Still, in an interview between conference sessions, Chris Hughes–the Facebook cofounder who served as the Obama campaign’s head of online organizing–said that future presidential social-networking strategies could become even more user-friendly, local, and embedded in existing online networks. “I think the biggest struggle for me–I won’t say failure–[the thing] that I wish I did differently, was in not structuring [the Obama social network] so it was local from the start,” he said.

Hughes explained that from the moment users first logged in to the Obama site–my.barackobama.com or MyBO–they should have been automatically invited to join a local group. Instead, people had to go to an “events” link and take additional actions, such as clicking on a Google Maps application and taking the initiative to join already planned events. “We should be able to suggest a group to you,” Hughes said. “We made people do a little too much work.”

Hughes also said that future political campaigns could re-create their entire social-networking apparatus within existing sites like MySpace and Facebook, rather than mount partial such efforts, as was done in 2008. For example, Obama had three million supporters on Facebook. Hughes set things up so that these Obama Facebook supporters were told who, within their networks of friends, lived in a swing state, so they could exhort them to register, vote, and otherwise organize. In the future, Hughes said, “we could re-create our entire website on Facebook,” including all the blogging, meeting tools, donating tools, and other features of MyBO. (On a personal note, Hughes, who recently turned 25, said he will not be taking a job in the administration but rather will do private consulting.)

On the McCain side, officials said that one of the more successful strategies was buying ad words on Google, so that links to the campaign’s paid messages would appear when people searched for terms like “McCain” or “Joe the Plumber.” Indeed, some of these officials had high praise for the rapid service provided by Google’s marketing department. The McCain camp was able to very rapidly buy new words and get fresh ads posted during critical moments, including when Sarah Palin was first named as the vice-presidential nomination, and capitalize on the initial rush of Google searches performed by potential voters. (One of yesterday’s more interesting revelations: in the days leading up to McCain’s vice-presidential announcement, the Web team prepared five mock websites for five potential pairings. The McCain-Palin matchup was not among them.)

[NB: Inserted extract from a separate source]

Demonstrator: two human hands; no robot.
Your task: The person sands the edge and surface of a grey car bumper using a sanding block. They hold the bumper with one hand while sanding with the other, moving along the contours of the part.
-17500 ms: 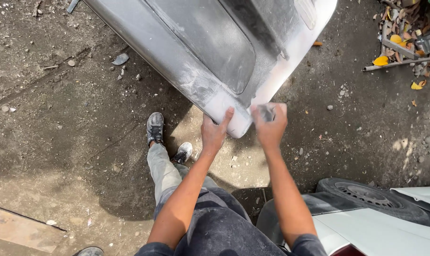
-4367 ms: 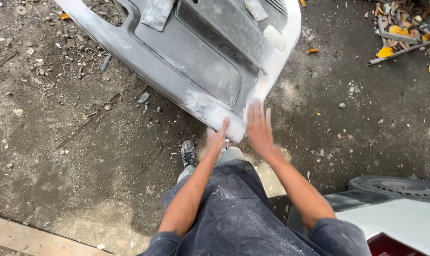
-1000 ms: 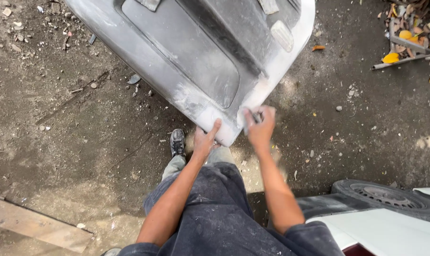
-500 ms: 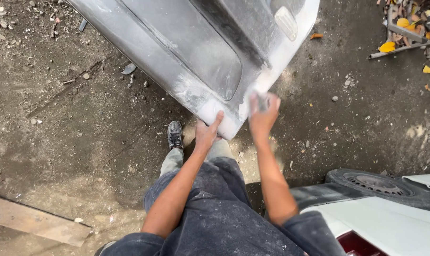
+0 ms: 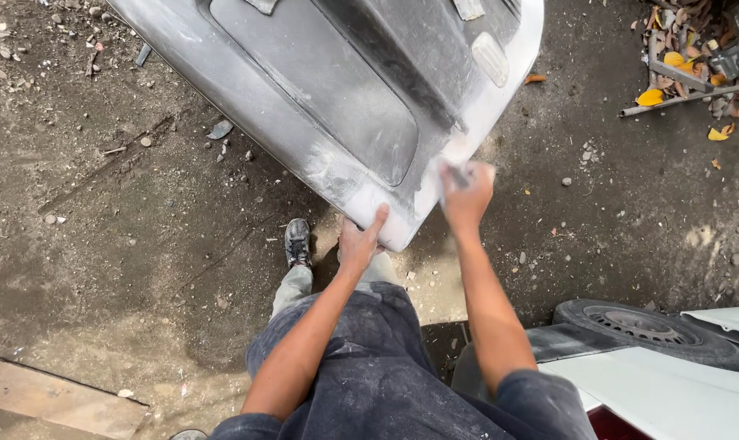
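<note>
A large grey car body panel [image 5: 337, 98], dusty and whitened along its near edge, stands tilted over the dirt ground in the head view. My left hand [image 5: 360, 241] presses against the panel's lower corner with its fingers spread on the edge. My right hand [image 5: 466, 192] is closed around a small grey sanding piece [image 5: 457, 174] and holds it against the panel's whitened right edge; the hand is blurred.
A tyre [image 5: 638, 327] and a white car body part [image 5: 679, 391] lie at the lower right. Scrap metal and yellow leaves [image 5: 695, 57] pile up at the top right. A wooden plank [image 5: 52, 399] lies at the lower left. My shoe [image 5: 297, 241] stands under the panel.
My right hand has slid a little up along the panel's right edge with the sanding piece. My left hand stays on the lower corner.
</note>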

Looking ahead to 2010 and 2012, Mike Connell, a former Bush operative and president and CEO of New Media Communications, a company based in Richfield, OH, that provided the Web infrastructure for the McCain campaign, said that the balance of technological power is poised to shift to the Republicans. “It will be our most favorable environment for embracing new technology,” he said, “because of the precedent set by the Obama campaign.”